### [The task]
Please return the lines below verbatim, beginning at the one that has "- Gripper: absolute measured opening" and stopping after the one that has "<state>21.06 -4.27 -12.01", and add no other lines.
Information shown Start Marker
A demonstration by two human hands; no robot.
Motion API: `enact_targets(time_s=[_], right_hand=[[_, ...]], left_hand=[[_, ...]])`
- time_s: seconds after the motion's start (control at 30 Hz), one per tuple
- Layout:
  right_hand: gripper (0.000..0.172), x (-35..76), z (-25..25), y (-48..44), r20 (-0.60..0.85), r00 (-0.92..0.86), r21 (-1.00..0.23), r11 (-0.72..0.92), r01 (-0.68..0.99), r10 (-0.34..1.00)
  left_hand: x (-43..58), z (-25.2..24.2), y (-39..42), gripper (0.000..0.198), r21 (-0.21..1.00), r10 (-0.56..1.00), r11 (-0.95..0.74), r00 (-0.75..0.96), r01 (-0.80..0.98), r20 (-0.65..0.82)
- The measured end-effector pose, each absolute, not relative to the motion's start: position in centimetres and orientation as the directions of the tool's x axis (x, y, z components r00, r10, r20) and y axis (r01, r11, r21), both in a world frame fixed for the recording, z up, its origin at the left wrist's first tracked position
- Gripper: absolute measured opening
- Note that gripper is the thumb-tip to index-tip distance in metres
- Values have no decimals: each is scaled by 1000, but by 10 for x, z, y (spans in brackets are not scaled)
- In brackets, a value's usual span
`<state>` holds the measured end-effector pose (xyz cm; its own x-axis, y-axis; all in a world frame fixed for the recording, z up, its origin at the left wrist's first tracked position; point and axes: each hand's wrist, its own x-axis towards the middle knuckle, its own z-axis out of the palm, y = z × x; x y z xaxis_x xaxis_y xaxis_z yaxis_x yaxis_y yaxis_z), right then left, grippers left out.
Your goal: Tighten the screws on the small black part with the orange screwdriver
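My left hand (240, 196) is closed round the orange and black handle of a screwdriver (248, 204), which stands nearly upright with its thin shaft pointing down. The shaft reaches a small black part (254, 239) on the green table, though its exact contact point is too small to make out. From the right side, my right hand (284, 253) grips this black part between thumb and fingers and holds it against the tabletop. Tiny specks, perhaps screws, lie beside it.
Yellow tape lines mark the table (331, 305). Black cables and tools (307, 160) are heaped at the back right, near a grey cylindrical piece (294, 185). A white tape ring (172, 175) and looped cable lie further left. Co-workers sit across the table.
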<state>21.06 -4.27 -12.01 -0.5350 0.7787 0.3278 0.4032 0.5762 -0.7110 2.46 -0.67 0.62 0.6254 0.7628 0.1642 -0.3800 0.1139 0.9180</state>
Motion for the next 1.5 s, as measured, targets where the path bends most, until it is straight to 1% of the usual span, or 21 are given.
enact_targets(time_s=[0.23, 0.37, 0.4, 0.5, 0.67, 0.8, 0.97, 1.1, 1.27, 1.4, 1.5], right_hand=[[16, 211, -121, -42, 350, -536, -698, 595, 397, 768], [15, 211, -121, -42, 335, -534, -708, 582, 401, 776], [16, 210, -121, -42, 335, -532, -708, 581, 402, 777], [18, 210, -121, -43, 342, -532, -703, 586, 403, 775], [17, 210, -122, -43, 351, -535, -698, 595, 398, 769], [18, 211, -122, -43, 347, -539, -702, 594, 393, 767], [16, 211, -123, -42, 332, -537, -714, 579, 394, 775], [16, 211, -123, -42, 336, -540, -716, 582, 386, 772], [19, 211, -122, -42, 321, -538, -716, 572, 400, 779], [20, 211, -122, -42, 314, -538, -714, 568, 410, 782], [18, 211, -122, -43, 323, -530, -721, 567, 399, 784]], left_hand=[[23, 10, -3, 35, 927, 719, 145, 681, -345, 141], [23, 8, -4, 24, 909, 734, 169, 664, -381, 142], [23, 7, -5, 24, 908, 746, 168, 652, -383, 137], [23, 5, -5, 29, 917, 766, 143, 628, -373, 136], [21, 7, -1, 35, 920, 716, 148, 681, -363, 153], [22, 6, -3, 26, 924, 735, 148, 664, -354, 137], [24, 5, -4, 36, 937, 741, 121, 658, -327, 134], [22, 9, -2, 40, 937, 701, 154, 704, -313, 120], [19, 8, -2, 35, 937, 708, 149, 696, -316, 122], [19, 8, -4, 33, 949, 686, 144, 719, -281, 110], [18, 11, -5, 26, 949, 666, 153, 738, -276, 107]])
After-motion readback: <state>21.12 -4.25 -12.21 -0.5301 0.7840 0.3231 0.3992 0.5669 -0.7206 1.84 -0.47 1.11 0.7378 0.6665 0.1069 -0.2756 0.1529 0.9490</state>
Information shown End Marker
### [Expected answer]
- Gripper: absolute measured opening
- Note that gripper is the thumb-tip to index-tip distance in metres
- Values have no decimals: each is scaled by 1000, but by 10 for x, z, y (spans in brackets are not scaled)
- In brackets, a value's usual span
`<state>` holds the measured end-effector pose (xyz cm; its own x-axis, y-axis; all in a world frame fixed for the recording, z up, its origin at the left wrist's first tracked position; point and axes: each hand's wrist, its own x-axis towards the middle knuckle, its own z-axis out of the palm, y = z × x; x y z xaxis_x xaxis_y xaxis_z yaxis_x yaxis_y yaxis_z), right then left, grippers left out.
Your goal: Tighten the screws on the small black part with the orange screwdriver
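My left hand (240, 196) is closed round the orange and black handle of a screwdriver (248, 204), which stands nearly upright with its thin shaft pointing down. The shaft reaches a small black part (254, 239) on the green table, though its exact contact point is too small to make out. From the right side, my right hand (284, 253) grips this black part between thumb and fingers and holds it against the tabletop. Tiny specks, perhaps screws, lie beside it.
Yellow tape lines mark the table (331, 305). Black cables and tools (307, 160) are heaped at the back right, near a grey cylindrical piece (294, 185). A white tape ring (172, 175) and looped cable lie further left. Co-workers sit across the table.
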<state>21.06 -4.27 -12.01 -0.5350 0.7787 0.3278 0.4032 0.5762 -0.7110 2.46 -0.67 0.62 0.6254 0.7628 0.1642 -0.3800 0.1139 0.9180</state>

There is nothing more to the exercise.